Концовка речи всех насторожила. Даже меня. Какой, блядь, юбиляр? Я тыкнул журналиста в бедро вилкой. Тот в одиночестве выпил, мутно посмотрел на меня и выразительно сказал.
– А у нашего гостя из Заира сегодня день рождения.
– Неужели? – ехидно спросил Грохотов.
Негр к этому времени уже опустил чело в тарелку. Якин сильно толкнул его в плечо.
– Yes! Спасибо вам, браты! Хоп! – резво встрепенулся Зуаб.
Тут всех прорвало. Гости кинулись поздравлять именинника, который ничего не понимал, но дико радовался неожиданному вниманию. Я тихонько отвёл Якина в сторонку и сказал:
– Это ты хорошо придумал, а то, как-то без повода….
– Да ладно, хуйня и негру приятно, – вдруг застеснялся журналист.
К нам подошёл Грохотов.
– Сегодня у мэра день рождения, – сообщил он.
– Какая, нахуй, разница, – сказал я.
На этом и порешили.
А гульбище набирало обороты. Откуда-то притащили искусственную новогоднюю ёлку и бенгальские огни. Начинающая поэтесса Андромеда захлопала в ладоши и прочитала какую-то дрянь. Все стали поздравлять друг друга с Новым годом. Идиотизм в тринадцатой степени. Хоровод вокруг мраморной колонны. Блядь, не этого хотелось! Ближе к полуночи очнулся глава администрации и, как тень забытых предков, забродил меж танцующих пар. Пел Джо Кокер в магнитоле. Скрипачи порастеряли свои инструменты и наперебой приставали к молоденьким актрисам. Старых актрис никто и даром не хотел, поэтому они пили с осветителями и жаловались на скудность репертуара. Постепенно пары стали расползаться по углам на предмет необузданной похоти. Начинающая поэтесса Андромеда ушла с Грохотовым и перестала быть начинающей.

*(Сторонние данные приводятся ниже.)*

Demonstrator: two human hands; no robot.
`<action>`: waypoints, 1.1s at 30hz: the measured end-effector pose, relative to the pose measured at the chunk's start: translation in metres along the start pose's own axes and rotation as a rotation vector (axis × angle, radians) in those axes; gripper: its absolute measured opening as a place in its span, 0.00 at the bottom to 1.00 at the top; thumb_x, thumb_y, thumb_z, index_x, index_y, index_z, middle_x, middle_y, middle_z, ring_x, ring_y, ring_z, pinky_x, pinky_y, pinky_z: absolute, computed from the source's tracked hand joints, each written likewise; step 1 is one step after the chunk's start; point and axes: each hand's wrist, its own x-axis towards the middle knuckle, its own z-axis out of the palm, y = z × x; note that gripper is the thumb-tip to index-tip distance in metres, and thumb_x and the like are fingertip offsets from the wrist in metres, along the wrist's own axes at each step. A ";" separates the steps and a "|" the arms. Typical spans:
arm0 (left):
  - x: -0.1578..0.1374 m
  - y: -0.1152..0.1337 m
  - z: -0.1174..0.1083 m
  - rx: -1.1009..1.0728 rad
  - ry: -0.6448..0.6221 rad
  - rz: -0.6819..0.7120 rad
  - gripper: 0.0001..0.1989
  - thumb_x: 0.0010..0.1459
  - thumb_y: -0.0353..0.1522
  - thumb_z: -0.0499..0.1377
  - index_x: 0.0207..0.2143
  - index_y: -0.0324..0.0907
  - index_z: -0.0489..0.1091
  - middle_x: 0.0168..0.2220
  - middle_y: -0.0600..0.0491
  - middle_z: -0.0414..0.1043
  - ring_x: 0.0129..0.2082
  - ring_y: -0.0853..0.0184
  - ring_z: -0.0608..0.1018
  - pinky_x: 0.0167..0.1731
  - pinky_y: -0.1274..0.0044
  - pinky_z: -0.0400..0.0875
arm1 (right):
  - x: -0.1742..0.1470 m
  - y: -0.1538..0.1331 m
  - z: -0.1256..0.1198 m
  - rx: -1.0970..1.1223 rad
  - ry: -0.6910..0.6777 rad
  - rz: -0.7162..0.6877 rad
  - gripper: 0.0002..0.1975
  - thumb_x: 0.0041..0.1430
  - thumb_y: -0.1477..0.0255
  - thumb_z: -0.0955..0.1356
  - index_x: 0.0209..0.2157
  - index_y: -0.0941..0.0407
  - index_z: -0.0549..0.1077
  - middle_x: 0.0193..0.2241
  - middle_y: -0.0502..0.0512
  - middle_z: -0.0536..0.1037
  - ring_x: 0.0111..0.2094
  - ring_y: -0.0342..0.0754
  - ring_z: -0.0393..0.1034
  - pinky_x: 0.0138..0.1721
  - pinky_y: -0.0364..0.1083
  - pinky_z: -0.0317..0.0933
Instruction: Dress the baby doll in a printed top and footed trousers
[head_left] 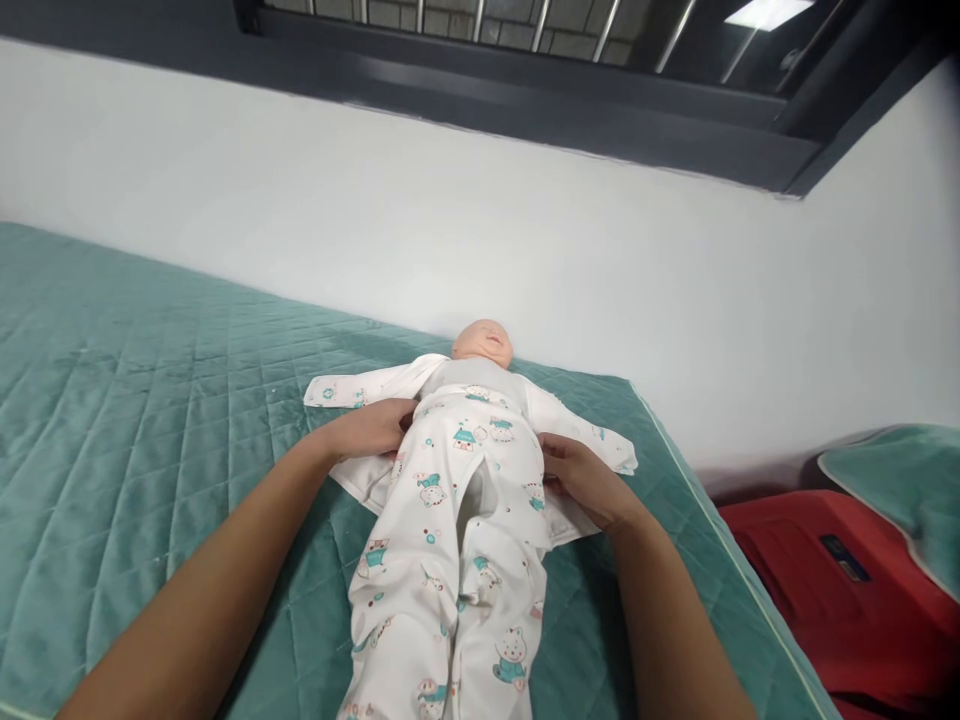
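Observation:
A baby doll [482, 343] lies on its back, its head toward the wall. It wears a white long-sleeved baby top [369, 384] with both sleeves spread outward. White baby trousers [427, 495] printed with teal bears and houses reach up over its belly, legs toward me. At the left side of the waist, my left hand [373, 426] is closed on the trousers' edge, fingertips partly hidden. My right hand [585, 480] pinches the opposite side, thumb and fingers against the cloth. The top's lower flaps stick out beneath both hands.
A green quilted bed cover [187, 400] lies under the doll. Behind it rises a white wall [375, 210] with a dark window frame [525, 100] and metal bars above. Beyond the bed's right edge stands a red plastic object [832, 590], partly under green cloth [907, 480].

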 end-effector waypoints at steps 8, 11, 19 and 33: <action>-0.002 -0.001 -0.001 0.028 -0.071 0.005 0.08 0.39 0.27 0.59 0.26 0.44 0.73 0.28 0.51 0.76 0.38 0.55 0.77 0.31 0.75 0.69 | -0.009 -0.013 0.001 -0.056 -0.061 -0.011 0.14 0.48 0.64 0.71 0.37 0.56 0.76 0.32 0.52 0.78 0.31 0.46 0.68 0.30 0.44 0.60; -0.003 0.001 -0.001 0.028 -0.094 -0.033 0.09 0.39 0.27 0.59 0.28 0.44 0.74 0.30 0.50 0.78 0.38 0.55 0.78 0.31 0.75 0.69 | -0.009 -0.013 0.002 -0.050 -0.037 -0.006 0.15 0.47 0.64 0.72 0.37 0.56 0.76 0.32 0.51 0.78 0.29 0.45 0.68 0.28 0.43 0.60; -0.004 0.009 0.003 0.031 -0.089 -0.035 0.13 0.38 0.27 0.59 0.30 0.44 0.76 0.33 0.50 0.79 0.36 0.55 0.77 0.28 0.76 0.68 | 0.001 -0.003 0.005 -0.019 0.035 0.001 0.03 0.44 0.73 0.68 0.25 0.55 0.69 0.23 0.46 0.72 0.23 0.41 0.62 0.24 0.42 0.55; 0.003 0.009 0.009 0.148 -0.002 -0.243 0.10 0.41 0.27 0.55 0.26 0.39 0.75 0.23 0.49 0.75 0.20 0.64 0.72 0.21 0.76 0.61 | 0.011 -0.002 0.011 -0.484 0.291 -0.021 0.08 0.49 0.68 0.65 0.24 0.56 0.74 0.24 0.53 0.78 0.30 0.52 0.71 0.28 0.47 0.61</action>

Я сидел за столом, словно меня исключили из комсомола. Я как будто потерял что-то важное и нужное. Нет, я тоже хотел романтических забав. Но чтоб с большой буквы, как в эпоху «золотого века». Эта нероновская оргия заебала до блевотины. Якин тоже скис в окружении сексуального эстетства и половой неряшливости.
Появился Грохотов и сказал:
– Эта дура сосет также, как и пишет.
Налицо признаки душевного отравления. Пора менять среду. И тут я вспомнил о негре.
Батюшки, куда же он делся? Ведь у него все деньги и дух дикого воина.
– Грохотов, найди негра и давай валить отсюда, – попросил я шофера.
Тот мгновенно исчез и через пять минут привёл Зуаба, на правой руке которого повисла актриса Вострикова, пытаясь расстегнуть тому ширинку. Негр был в восторге от белой женщины, не зная, что семь человек уже ловили от неё триппер, а один стал гомосексуалистом.
– Зуаб, хочешь увидеть ночной город и его великие тайны? – спросил я, пока Якин хитрыми пассами отфутболивал актрису в глубину сцены, где её пожирал красными глазами вконец очухавшийся мэр.
– Да, да! Ночной город, билять! – обрадовался негр.
Мы переглянулись и незаметно покинули театр, предварительно сунув Шацу стопочку денежных знаков. Почему-то за нами увязался снабженец Тухленко. Да хуй с ним. По еблу он рано или поздно получит, а пока пусть его.
Ах, да, забыл. Проходя по вестибюлю, я со всей дури всадил пустую бутылку в портрет Льва Толстого. Портрет треснул и надломился, в том самом месте, в котором я его прошлый раз захуячил. Не люблю я этого отлучённого
ещё со школы. Из-за бороды не люблю и вообще. А граф-писатель смотрел на меня с портрета и как бы говорил: – Ну, блядь, помяни моё слово, сегодня что-то случится и явно не в твою пользу.
Я мысленно послал его в жопу. Так мы и поговорили сквозь века и расстояния.